PROVIDED DATA ▸
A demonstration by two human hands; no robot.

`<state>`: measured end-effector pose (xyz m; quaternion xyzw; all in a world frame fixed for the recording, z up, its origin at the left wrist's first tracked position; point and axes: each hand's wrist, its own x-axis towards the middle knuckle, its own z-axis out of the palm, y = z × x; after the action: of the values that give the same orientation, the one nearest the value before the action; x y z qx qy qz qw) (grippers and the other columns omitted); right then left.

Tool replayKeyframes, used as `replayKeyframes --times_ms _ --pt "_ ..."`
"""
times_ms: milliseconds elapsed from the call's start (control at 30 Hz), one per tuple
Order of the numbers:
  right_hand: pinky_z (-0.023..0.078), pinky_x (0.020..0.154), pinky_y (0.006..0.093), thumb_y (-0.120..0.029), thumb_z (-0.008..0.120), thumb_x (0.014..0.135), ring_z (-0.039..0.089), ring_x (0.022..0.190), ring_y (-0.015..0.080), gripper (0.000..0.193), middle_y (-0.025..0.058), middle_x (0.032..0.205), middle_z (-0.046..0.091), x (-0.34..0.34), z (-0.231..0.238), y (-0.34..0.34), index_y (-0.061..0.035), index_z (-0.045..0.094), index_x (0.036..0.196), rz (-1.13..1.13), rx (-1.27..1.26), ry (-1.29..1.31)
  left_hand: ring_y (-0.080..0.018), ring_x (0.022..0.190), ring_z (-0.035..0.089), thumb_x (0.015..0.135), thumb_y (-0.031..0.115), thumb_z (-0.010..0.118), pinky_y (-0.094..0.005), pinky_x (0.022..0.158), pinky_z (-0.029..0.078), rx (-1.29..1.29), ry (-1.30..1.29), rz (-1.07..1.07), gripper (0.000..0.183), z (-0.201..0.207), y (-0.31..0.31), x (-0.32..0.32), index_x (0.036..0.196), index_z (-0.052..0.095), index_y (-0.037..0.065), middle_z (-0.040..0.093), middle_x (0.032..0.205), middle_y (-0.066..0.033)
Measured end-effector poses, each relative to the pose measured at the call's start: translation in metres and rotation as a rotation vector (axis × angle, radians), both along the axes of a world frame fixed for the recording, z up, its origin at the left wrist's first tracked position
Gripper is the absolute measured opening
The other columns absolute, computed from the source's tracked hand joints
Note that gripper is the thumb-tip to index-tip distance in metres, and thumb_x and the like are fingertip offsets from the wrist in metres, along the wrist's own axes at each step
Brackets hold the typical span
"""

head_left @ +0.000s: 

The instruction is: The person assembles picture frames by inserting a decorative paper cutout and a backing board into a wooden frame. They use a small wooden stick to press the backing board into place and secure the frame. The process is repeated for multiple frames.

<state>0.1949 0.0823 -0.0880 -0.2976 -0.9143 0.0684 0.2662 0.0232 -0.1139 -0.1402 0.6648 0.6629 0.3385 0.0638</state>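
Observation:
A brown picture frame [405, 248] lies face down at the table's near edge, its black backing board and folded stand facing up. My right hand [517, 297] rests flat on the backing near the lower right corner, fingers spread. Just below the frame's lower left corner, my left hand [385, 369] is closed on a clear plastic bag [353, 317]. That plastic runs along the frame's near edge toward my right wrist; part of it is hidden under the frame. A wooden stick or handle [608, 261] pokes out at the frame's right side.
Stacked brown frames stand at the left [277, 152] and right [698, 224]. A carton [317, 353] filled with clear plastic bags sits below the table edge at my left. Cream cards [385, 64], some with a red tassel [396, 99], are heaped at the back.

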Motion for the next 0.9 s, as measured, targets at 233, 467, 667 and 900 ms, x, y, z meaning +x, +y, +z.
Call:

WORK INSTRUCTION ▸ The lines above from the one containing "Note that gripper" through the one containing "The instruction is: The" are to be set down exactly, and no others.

TASK RESPONSE ▸
Note that gripper is the thumb-tip to index-tip distance in metres, and thumb_x and the like are fingertip offsets from the wrist in metres, along the wrist's own axes at each step
Brackets hold the typical span
"""

head_left @ +0.000s: 

The instruction is: The person assembles picture frames by inserting a decorative paper cutout and a backing board into a wooden frame. They use a small wooden stick to press the backing board into place and secure the frame. The process is repeated for multiple frames.

With this, the exercise has been completed.